Security Bytes

Mar 27 2012   7:11PM GMT

Isolated Facebook attacks illustrate need for social media security

Robert Westervelt Robert Westervelt Profile: Robert Westervelt


Social networking security threats have taken a back seat to mobile security and targeted attacks directed at corporate networks in recent years. But there is news of two new Facebook attacks targeting users to spread spam and malware, and ultimately steal personal information, including account credentials.

A rogue Facebook application that lures the victim into using it to discover who has viewed their Facebook profile, has been detected on the social network. The application asks permission to access the profile and once granted, it begins posting to the victim’s wall, without explicit permission according to security firm Sophos.

The second Facebook attack is targeted at Brazilian users of Facebook. It uses malicious Google Chrome extensions that it presents as a tool to change the Facebook profile color or provide virus removal. Like the attack documented above, the tool can gain full control of the victim’s Facebook account, posting messages to spread spam and malware, according to a researcher at Kaspersky Lab.

The attacks are a reminder that enterprises need to have a social networking policy in place and should educate users about phishing and other threats designed to gain access to their Facebook account. If cybercriminals are attempting to steal account credentials from Facebook users, it’s very likely that a certain percentage of pilfered passwords are used for multiple accounts, including access to the victim’s corporate network.

Tom Cross, manager of threat intelligence and security on IBM’s X-Force team, told me it’s likely that well-funded and organized cyberattackers use social networks to design targeted social engineering attacks against enterprises. “You could get a comprehensive picture of an organization,” Cross said, by just examining an employee’s Facebook profile.

In addition, IBM’s 2011 X-Force Trend and Risk report, issued last week, found automated attacks moving to social networking platforms. “Frauds and scams that were successful years ago via email found new life on the social media forums,” according to the report. Attackers are designing phishing campaigns, typically phony friend requests, made to look like they were sent from social networks.

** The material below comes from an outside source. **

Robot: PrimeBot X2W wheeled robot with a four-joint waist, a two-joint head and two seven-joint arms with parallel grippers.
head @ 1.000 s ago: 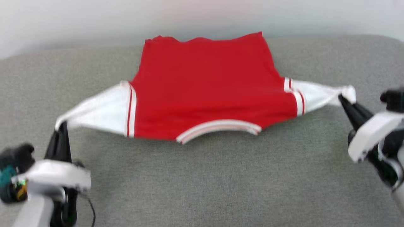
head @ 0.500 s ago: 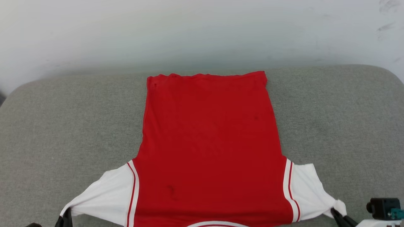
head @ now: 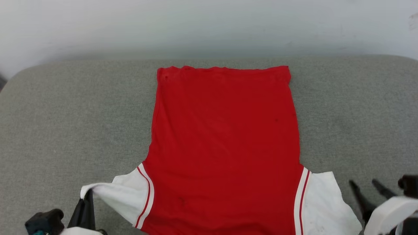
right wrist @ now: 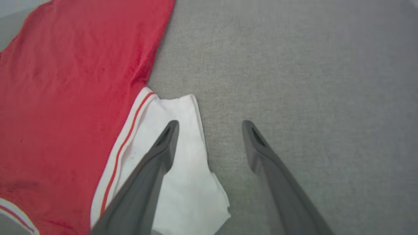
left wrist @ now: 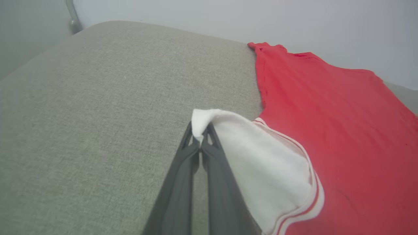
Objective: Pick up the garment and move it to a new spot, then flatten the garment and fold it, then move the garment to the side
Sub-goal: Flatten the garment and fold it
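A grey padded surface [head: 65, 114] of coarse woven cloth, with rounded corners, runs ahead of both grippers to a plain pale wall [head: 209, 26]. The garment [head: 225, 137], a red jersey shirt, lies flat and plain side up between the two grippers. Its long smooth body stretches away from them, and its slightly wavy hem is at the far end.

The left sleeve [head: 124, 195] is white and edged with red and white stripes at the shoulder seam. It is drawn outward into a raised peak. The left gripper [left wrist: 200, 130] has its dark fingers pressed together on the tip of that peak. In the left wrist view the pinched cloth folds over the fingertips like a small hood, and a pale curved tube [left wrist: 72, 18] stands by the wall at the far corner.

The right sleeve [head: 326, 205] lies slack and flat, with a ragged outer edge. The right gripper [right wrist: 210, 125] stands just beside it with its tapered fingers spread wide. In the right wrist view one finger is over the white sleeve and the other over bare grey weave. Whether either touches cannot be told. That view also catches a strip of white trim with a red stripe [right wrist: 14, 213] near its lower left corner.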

Malicious activity on Facebook is being constantly monitored by security vendors and Facebook’s internal security team, but attackers are still slipping through. Last October, Facebook released security data (.pdf) that shed light into malicious activity on the network. The company said it classifies 4% of the content shared on Facebook as spam. Of the spam, a tiny percentage is being used to direct users to malicious websites. Facebook says one in 200 users experience spam on any given day.

The most telling of all the statistics released by Facebook: About .06% of the more than 1 billion Facebook user logins each day are compromised. That means that 600,000 Facebook users have their accounts compromised each day. Facebook doesn’t define a “compromised account,” but acknowledged to Ars Technica that the statistic stems from accounts that are blocked if Facebook is not confident that the true owner logged in. They were likely the victim of a phishing scam, the Facebook spokesperson said.

Few people probably realize that Facebook offers a one-time-password service to users as well as an ID verification service that will send a text message to verify that the user login is genuine. Websense is one of several security vendors that partners with Facebook to provide URL filtering. The company also sells a Defensio Facebook monitoring service, kind of a content filtering engine that can detect spam and malicious content posted to an account.

Charles Renert, the new head of the Websense Security Labs, told me that most attackers are sticking to email, using it as a lure to send victim’s to malicious webpages. But phishing is shifting to Twitter, Facebook and other social networking platforms. Malicious links posted on Facebook lure the victim into thinking it’s a popular viral video, but then redirects them to a website hosting malware. Other links are less malicious, but still objectionable, Renert said. They send victims to spam sites peddling porn, pharmaceuticals and other items that the victim didn’t intend to see, he said. “They’re exploiting the trust element,” Renert said.